(Work to complete) Please write out the data that follows, word for word.
------ Input data ------
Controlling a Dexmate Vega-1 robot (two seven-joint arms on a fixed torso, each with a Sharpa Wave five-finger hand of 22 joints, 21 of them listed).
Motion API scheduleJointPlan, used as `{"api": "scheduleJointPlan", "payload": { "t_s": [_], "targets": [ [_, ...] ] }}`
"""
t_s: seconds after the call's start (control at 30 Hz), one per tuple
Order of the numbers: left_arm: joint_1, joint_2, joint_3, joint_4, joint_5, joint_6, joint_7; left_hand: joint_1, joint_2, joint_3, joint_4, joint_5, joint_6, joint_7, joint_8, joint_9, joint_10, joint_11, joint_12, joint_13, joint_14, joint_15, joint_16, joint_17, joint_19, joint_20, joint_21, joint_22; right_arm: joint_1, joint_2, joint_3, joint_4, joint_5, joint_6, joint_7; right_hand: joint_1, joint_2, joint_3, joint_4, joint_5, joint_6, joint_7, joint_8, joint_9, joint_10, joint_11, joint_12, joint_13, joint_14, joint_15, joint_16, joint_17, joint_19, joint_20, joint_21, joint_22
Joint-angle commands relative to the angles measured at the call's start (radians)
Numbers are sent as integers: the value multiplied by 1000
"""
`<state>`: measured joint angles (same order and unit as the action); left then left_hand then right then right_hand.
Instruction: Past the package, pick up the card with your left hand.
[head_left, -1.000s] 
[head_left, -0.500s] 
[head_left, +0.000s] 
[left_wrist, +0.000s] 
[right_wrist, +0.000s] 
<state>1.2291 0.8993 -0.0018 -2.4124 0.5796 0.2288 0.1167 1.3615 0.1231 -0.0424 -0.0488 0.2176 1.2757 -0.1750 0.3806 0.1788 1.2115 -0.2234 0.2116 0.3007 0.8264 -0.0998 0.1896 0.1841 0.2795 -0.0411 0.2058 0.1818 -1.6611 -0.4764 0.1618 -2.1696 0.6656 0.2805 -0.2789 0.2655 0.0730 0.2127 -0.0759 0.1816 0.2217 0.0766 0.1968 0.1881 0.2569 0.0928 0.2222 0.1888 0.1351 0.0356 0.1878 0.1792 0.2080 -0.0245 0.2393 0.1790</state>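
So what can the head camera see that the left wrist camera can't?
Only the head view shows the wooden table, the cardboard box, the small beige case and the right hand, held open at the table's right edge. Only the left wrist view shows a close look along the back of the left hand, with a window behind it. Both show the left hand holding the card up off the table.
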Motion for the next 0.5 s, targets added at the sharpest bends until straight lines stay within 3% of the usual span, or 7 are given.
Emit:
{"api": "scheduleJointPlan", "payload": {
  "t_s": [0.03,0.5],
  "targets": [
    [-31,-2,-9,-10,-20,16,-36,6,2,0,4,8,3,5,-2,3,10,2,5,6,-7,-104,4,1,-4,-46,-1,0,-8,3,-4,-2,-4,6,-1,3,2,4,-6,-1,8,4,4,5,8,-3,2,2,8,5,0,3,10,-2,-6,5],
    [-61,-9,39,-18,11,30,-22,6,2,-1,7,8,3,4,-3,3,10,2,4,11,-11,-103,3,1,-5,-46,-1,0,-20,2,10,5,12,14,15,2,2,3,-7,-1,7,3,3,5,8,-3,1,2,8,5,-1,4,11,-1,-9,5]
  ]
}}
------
(Exercise result)
Controlling a Dexmate Vega-1 robot (two seven-joint arms on a fixed torso, each with a Sharpa Wave five-finger hand of 22 joints, 21 of them listed).
Motion API scheduleJointPlan, used as `{"api": "scheduleJointPlan", "payload": { "t_s": [_], "targets": [ [_, ...] ] }}`
"""
t_s: seconds after the call's start (control at 30 Hz), one per tuple
Order of the numbers: left_arm: joint_1, joint_2, joint_3, joint_4, joint_5, joint_6, joint_7; left_hand: joint_1, joint_2, joint_3, joint_4, joint_5, joint_6, joint_7, joint_8, joint_9, joint_10, joint_11, joint_12, joint_13, joint_14, joint_15, joint_16, joint_17, joint_19, joint_20, joint_21, joint_22; right_arm: joint_1, joint_2, joint_3, joint_4, joint_5, joint_6, joint_7; right_hand: joint_1, joint_2, joint_3, joint_4, joint_5, joint_6, joint_7, joint_8, joint_9, joint_10, joint_11, joint_12, joint_13, joint_14, joint_15, joint_16, joint_17, joint_19, joint_20, joint_21, joint_22
Joint-angle commands relative to the angles measured at the call's start (radians)
Numbers are sent as integers: the value multiplied by 1000
"""
`<state>`: measured joint angles (same order and unit as the action); left then left_hand then right then right_hand.
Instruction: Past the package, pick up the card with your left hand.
[head_left, -1.000s] 
[head_left, -0.500s] 
[head_left, +0.000s] 
[left_wrist, +0.000s] 
[right_wrist, +0.000s] 
<state>1.2291 0.8993 -0.0018 -2.4124 0.5796 0.2288 0.1167 1.3615 0.1231 -0.0424 -0.0488 0.2176 1.2757 -0.1750 0.3806 0.1788 1.2115 -0.2234 0.2116 0.3007 0.8264 -0.0998 0.1896 0.1841 0.2795 -0.0411 0.2058 0.1818 -1.6611 -0.4764 0.1618 -2.1696 0.6656 0.2805 -0.2789 0.2655 0.0730 0.2127 -0.0759 0.1816 0.2217 0.0766 0.1968 0.1881 0.2569 0.0928 0.2222 0.1888 0.1351 0.0356 0.1878 0.1792 0.2080 -0.0245 0.2393 0.1790</state>
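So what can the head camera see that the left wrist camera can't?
Only the head view shows the wooden table, the cardboard box, the small beige case and the right hand, held open at the table's right edge. Only the left wrist view shows a close look along the back of the left hand, with a window behind it. Both show the left hand holding the card up off the table.
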Motion for the next 0.5 s, targets added at the sharpest bends until straight lines stay within 3% of the usual span, or 7 are given.
Emit:
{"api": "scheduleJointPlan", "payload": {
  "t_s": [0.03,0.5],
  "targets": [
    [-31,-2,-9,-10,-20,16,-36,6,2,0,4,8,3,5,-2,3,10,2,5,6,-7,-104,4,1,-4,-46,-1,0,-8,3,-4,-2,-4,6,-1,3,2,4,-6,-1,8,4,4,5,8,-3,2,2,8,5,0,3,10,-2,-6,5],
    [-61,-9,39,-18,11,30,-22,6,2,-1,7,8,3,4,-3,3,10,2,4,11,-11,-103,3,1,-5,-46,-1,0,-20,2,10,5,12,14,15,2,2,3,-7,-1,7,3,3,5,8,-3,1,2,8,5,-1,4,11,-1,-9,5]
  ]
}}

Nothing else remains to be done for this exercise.